MedProbCLIP: Probabilistic Adaptation of Vision-Language Foundation Model for Reliable Radiograph-Report Retrieval

TL;DR

MedProbCLIP tackles the reliability limitations of deterministic vision-language models in medical radiography by modeling image and report embeddings as Gaussian distributions, capturing uncertainty and many-to-many relationships. It introduces a probabilistic contrastive learning objective with a Gaussian distance measure and a variational information bottleneck, applied in a multi-view, multi-section training setup to learn distributions over two images and two reports. On MIMIC-CXR, MedProbCLIP achieves state-of-the-art retrieval and zero-shot classification performance, along with superior calibration and selective retrieval reliability, and demonstrates robustness to clinically relevant image perturbations. The work highlights the value of uncertainty-aware cross-modal representations for trustworthy radiology image-text retrieval and suggests future extensions to richer uncertainty structures and clinical decision-support integration.

Abstract

Vision-language foundation models have emerged as powerful general-purpose representation learners with strong potential for multimodal understanding, but their deterministic embeddings often fail to provide the reliability required for high-stakes biomedical applications. This work introduces MedProbCLIP, a probabilistic vision-language learning framework for chest X-ray and radiology report representation learning and bidirectional retrieval. MedProbCLIP models image and text representations as Gaussian embeddings through a probabilistic contrastive objective that explicitly captures uncertainty and many-to-many correspondences between radiographs and clinical narratives. A variational information bottleneck mitigates overconfident predictions, while MedProbCLIP employs multi-view radiograph encoding and multi-section report encoding during training to provide fine-grained supervision for clinically aligned correspondence, yet requires only a single radiograph and a single report at inference.
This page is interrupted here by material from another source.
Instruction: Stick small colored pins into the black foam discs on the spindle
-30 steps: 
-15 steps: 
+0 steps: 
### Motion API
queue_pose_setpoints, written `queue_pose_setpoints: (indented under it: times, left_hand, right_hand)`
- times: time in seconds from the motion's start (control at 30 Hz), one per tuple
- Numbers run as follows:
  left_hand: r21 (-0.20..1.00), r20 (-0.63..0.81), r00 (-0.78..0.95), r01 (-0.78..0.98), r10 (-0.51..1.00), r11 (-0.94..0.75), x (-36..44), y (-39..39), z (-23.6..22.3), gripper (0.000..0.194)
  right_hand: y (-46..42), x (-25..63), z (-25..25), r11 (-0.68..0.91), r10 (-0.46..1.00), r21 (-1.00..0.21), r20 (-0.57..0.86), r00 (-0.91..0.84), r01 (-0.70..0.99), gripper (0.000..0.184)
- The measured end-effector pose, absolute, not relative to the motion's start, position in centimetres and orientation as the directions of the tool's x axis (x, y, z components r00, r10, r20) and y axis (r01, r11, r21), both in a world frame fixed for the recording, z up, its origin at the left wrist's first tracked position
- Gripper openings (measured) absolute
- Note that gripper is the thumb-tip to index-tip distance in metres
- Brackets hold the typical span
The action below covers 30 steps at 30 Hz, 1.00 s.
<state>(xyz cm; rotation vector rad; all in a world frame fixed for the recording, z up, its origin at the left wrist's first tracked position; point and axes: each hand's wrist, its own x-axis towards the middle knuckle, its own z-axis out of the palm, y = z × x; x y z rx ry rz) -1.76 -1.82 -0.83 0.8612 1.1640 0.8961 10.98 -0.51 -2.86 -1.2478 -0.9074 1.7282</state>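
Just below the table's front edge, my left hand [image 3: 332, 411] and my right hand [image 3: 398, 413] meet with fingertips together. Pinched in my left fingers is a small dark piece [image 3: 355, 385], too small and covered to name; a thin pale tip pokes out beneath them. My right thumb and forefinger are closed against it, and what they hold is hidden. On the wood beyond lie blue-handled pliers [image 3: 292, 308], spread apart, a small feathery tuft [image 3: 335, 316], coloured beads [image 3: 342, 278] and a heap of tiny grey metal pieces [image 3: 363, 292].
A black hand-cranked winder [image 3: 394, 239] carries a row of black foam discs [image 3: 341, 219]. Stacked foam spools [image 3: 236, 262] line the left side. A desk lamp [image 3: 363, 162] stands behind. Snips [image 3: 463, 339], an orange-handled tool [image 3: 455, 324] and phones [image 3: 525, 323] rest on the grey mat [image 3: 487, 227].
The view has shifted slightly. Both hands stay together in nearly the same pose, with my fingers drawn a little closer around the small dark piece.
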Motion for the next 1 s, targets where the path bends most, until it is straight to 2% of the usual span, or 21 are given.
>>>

Evaluated on the MIMIC-CXR dataset, MedProbCLIP outperforms deterministic and probabilistic baselines, including CLIP, CXR-CLIP, and PCME++, in both retrieval and zero-shot classification. Beyond accuracy, MedProbCLIP demonstrates superior calibration, risk-coverage behavior, selective retrieval reliability, and robustness to clinically relevant corruptions, underscoring the value of probabilistic vision-language modeling for improving the trustworthiness and safety of radiology image-text retrieval systems.

Figures (6)

• Figure 1: Illustration of inherent many-to-many relationships in cross-modal datasets. Although MS-COCO annotates only a single caption as the positive match to one image (blue arrows), human raters often identify multiple additional plausible matches (pink dashed arrows). Such unannotated positives create false negatives that violate the one-to-one assumption commonly enforced in contrastive learning, motivating models capable of handling ambiguity and uncertainty in image-text alignment.
• Figure 2: Example of a contrastive learning model.
• Figure 3: Deterministic Embedding vs Probabilistic Embedding
• Figure 4: Overview of the MedProbCLIP architecture.
• Figure 5: Selective retrieval performance demonstrates MedProbCLIP’s superior calibration and potential for safer clinical deployment.